DBS researchers in partnership with Tata Consultancy Services (TCS) have found businesses in Australia ahead of the global average in their use of data and analytics.
New research shows that Australian businesses are punching well above their weight when it comes to data maturity – the measure of how well data is integrated into decision-making and activities – something that was critical in the digital transformation many needed to survive the pandemic.
Results showed a clear correlation between higher levels of data maturity and increased performance, regardless of the size, type, or maturity of the organisation.
Researchers at Deakin Business School partnered with Tata Consultancy Services (TCS) – a global leader in IT services and consulting – to develop the ‘State of Data and Analytics in Australian Organisations’ report, laying out the level of data maturity in Australian businesses and how it impacts business effectiveness.
The TCS Datom™ (Data and Analytics Target Operating Model) framework was used as a guideline for participants to self-assess their respective organisational levels of data maturity.
The average score from participating organisations was around three, indicating that Australian businesses are faring better than others surveyed by TCS globally, where the average score is below two.
More than 70 per cent of Australian participants said investment in data and analytics had increased during the pandemic.
Alfred Deakin Professor Mike Ewing, Executive Dean of Deakin’s Faculty of Business and Law, said every organisation was forced to become a digital organisation during the pandemic.
“The pandemic reinforced the role of data and analytics for business survivability and performance. The digital change that would have previously happened over a decade happened in one year,” Professor Ewing said.
Professor Ewing said the report offered important insights to guide business decision-makers on leveraging the best-practices of data and analytics to keep driving their digital transformation journey post-pandemic.
“Unleashing the true potential of data enables faster decision-making, better customer experience and reveals new revenue opportunities. It helps organisations develop stronger business models, adapt to rapidly changing market dynamics, and deliver highly personalised products and services,” he said.
The report shows Australian businesses can grow data maturity in three important ways: improve data literacy, evangelise data-centricity, and develop a holistic data strategy and roadmap.
Report co-author, Deakin Business School Associate Professor Ambika Zutshi said the research identified that for a digital transformation to be truly successful an organisation must take its people along the journey as well.
“The people we spoke to in compiling this report emphasised the importance of finding a balance between the development of people, as well as technology, for holistic success in the different dimensions of digital,” she said.

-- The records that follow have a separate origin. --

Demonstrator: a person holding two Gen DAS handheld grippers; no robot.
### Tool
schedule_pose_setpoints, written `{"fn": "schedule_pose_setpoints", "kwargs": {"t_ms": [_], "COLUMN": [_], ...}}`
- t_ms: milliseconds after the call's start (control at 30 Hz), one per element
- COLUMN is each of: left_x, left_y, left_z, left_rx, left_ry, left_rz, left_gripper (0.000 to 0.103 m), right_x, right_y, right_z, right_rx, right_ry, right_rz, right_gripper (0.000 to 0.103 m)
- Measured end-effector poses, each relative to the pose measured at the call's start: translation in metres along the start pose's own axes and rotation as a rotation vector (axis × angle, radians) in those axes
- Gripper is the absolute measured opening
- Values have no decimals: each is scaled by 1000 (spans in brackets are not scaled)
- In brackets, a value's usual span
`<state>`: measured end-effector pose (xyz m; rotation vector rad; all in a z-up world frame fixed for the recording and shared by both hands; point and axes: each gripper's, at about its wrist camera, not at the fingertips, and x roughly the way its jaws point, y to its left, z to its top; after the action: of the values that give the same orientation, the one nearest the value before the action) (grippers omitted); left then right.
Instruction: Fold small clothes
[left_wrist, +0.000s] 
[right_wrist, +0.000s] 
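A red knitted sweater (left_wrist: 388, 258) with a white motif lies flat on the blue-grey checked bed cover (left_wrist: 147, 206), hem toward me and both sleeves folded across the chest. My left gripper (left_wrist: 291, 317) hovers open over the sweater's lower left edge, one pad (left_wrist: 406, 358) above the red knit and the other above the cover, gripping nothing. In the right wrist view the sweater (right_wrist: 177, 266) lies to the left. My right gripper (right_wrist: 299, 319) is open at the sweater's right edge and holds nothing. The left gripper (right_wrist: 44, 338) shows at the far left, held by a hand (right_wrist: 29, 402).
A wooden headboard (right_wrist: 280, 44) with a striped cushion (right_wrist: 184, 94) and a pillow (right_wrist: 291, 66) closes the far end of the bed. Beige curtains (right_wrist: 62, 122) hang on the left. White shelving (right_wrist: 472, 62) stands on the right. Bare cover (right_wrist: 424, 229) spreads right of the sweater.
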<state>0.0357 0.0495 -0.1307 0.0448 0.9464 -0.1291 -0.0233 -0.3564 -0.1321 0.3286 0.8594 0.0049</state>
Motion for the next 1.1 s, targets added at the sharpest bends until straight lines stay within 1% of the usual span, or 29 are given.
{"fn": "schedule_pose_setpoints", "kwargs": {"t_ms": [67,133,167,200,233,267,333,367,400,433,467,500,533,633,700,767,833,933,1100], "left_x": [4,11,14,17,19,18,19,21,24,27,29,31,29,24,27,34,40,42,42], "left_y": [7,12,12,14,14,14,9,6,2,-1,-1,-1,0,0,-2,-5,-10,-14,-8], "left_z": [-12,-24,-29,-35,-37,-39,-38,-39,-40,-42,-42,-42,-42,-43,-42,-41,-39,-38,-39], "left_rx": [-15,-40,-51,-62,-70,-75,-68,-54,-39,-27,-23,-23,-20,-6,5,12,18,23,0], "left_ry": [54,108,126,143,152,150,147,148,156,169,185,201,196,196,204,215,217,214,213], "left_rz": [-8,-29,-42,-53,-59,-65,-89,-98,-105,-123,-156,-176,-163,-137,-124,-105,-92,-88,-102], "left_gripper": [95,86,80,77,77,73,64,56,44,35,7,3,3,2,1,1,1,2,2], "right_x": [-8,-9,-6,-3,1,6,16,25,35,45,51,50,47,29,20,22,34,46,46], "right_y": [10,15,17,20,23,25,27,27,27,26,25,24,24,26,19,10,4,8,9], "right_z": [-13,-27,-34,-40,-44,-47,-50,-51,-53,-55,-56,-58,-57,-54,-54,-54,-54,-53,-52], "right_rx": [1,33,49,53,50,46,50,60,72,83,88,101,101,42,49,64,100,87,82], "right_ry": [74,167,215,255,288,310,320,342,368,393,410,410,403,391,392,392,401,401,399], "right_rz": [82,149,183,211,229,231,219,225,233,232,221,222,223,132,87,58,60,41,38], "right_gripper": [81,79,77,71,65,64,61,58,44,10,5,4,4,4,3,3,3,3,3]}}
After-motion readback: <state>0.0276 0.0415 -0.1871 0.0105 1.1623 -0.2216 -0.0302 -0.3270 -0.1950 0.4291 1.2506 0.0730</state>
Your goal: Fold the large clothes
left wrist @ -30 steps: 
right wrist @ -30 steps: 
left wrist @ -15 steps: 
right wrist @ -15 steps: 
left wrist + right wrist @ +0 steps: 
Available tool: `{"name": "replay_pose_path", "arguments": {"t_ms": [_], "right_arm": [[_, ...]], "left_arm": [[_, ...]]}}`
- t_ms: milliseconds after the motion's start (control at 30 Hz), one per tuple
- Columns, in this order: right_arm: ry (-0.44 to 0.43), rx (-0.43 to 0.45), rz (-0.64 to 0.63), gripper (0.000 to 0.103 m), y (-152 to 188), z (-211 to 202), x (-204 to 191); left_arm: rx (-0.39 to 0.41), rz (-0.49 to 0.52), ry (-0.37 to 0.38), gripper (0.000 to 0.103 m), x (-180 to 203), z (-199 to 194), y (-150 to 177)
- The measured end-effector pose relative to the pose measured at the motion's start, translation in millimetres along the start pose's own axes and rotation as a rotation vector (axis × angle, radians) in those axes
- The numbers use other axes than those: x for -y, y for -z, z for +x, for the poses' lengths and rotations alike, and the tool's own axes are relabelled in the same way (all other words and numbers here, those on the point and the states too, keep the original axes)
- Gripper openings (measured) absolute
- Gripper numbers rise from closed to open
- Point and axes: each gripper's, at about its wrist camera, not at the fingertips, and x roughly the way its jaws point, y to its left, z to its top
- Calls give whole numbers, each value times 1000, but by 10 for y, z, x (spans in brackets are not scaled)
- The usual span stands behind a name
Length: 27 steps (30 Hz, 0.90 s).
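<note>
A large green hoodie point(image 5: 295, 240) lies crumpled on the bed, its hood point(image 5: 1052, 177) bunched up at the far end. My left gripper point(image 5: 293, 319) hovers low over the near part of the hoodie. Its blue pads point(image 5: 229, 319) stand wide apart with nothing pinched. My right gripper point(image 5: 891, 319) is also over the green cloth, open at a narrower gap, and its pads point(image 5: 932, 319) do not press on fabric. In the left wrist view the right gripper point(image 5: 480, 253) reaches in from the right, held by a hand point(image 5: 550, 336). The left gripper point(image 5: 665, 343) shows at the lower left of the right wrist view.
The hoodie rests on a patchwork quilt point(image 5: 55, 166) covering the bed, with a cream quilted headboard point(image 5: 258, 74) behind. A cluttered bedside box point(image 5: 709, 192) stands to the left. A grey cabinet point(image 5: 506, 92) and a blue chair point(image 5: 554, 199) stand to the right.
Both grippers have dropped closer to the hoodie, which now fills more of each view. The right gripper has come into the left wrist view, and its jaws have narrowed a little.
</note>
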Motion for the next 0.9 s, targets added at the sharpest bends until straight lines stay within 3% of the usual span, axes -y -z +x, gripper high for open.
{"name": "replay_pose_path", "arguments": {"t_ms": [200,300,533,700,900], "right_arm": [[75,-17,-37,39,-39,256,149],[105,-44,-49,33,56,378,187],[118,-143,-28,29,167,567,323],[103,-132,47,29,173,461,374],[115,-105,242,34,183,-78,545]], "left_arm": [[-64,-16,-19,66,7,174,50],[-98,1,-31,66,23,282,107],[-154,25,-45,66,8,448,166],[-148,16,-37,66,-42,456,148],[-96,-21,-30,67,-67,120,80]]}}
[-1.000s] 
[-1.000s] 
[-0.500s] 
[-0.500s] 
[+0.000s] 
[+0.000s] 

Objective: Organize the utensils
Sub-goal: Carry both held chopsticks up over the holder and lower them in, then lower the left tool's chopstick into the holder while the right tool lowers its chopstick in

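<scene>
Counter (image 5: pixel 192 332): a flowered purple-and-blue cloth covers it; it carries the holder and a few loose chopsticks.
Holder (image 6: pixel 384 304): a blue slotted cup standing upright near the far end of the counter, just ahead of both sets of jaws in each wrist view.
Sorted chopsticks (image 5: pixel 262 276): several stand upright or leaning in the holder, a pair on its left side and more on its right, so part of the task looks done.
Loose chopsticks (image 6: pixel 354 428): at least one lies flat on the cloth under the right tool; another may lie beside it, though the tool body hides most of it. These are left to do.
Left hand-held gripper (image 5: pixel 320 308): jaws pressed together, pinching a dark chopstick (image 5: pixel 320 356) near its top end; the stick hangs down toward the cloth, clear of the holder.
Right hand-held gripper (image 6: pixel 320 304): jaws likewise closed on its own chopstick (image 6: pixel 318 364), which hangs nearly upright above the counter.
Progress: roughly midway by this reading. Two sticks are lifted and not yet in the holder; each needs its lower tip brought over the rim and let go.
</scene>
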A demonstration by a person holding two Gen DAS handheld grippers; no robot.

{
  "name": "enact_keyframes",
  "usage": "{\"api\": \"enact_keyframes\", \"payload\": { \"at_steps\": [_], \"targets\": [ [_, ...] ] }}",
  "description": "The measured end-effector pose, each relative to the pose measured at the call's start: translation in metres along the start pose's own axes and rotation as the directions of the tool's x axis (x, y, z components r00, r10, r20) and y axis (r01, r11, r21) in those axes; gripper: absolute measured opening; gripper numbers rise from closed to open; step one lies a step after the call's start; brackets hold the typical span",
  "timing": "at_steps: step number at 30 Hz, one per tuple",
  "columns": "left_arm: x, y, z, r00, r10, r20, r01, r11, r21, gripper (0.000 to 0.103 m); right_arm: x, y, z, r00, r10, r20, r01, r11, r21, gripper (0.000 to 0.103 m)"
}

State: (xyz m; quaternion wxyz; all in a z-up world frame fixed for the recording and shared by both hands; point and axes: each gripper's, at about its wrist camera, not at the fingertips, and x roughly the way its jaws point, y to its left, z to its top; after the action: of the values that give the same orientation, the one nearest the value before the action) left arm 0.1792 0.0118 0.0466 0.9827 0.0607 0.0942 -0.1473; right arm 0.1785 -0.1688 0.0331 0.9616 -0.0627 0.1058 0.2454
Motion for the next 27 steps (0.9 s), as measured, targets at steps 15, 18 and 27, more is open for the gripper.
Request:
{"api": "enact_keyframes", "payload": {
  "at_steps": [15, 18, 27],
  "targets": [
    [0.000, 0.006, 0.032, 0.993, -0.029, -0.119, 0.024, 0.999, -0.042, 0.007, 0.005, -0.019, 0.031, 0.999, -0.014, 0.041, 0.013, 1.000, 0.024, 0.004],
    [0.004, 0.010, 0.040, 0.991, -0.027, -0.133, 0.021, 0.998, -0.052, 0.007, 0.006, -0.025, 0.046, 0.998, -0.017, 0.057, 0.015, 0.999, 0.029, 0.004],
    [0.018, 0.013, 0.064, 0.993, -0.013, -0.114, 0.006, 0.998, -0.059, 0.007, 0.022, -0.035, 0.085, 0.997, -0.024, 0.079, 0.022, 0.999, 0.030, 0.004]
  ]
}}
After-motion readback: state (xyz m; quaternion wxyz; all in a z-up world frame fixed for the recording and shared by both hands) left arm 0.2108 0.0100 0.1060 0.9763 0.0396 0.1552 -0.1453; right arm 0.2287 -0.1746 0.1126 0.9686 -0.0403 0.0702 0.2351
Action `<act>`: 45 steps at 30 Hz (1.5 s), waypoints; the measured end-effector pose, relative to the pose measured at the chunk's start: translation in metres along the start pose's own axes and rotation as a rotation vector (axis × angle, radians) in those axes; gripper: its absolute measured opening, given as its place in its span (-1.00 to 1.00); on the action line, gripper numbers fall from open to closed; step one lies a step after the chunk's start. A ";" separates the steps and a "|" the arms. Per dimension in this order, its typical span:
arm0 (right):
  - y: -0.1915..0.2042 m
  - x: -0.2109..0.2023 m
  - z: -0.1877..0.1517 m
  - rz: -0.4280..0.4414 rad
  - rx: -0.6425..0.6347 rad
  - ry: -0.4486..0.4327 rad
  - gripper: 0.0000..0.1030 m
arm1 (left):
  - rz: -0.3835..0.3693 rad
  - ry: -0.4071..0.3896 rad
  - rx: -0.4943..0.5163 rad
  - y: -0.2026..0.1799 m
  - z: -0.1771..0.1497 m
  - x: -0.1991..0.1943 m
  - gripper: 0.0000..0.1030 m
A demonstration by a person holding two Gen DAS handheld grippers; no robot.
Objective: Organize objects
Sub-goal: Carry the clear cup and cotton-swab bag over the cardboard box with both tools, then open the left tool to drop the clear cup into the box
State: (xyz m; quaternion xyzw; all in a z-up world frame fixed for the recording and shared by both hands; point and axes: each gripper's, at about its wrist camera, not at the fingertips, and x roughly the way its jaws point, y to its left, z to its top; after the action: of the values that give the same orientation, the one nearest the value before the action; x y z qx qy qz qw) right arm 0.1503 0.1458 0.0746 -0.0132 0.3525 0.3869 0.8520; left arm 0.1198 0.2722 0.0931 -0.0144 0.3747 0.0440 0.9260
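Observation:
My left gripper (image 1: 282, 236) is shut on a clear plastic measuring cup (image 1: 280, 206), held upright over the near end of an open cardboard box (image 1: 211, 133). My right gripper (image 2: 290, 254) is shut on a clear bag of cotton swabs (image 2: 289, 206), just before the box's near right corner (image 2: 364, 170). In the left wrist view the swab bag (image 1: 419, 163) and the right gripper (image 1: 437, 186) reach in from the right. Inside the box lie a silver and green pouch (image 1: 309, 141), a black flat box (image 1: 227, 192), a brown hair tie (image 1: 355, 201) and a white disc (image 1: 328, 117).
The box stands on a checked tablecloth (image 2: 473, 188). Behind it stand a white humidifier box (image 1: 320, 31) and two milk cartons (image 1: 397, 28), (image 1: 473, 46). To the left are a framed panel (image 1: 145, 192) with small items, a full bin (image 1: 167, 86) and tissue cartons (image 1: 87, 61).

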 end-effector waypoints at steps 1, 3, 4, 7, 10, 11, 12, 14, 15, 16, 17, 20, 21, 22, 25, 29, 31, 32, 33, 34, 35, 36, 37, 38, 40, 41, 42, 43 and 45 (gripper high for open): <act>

"Building and maintaining relationships, and trust with internal and external stakeholders, is equally important to the technical knowledge and know-how. Accordingly, investment in people, organisational culture and strategy should not be overlooked in the haste to become digital leader.”
Vikram Singh, Country Head for TCS Australia and New Zealand, said the increased adoption of digital transformation by Australian organisations meant that data and analytics had emerged as a critical element of supporting long-term business strategies.
“Organisations that shift away from managing centralised data silos and connect data across their entire ecosystem will deliver the most impactful customer experiences,” he said.
The research project was headed by Associate Professors Ambika Zutshi, Lemai Nguyen and William Yeoh and was embedded in TCS’s Global Research & Development program.
Professor Ewing said Deakin Business School was passionate about working with partners like TCS to build the skills, ideas and innovation needed to drive the future of global business.
“Our business and technology research has real-world impact, examining the most effective ways to harness and deploy emerging technologies for competitive business advantage,” he said.
“Deakin is looking forward to further collaborations with TCS, including the co-design of a series of programs aimed at addressing Australia’s digital skills gap. We have a shared goal to help meet demand for talent in emerging technologies, including data analytics, as well as machine learning, artificial intelligence, and robotics.”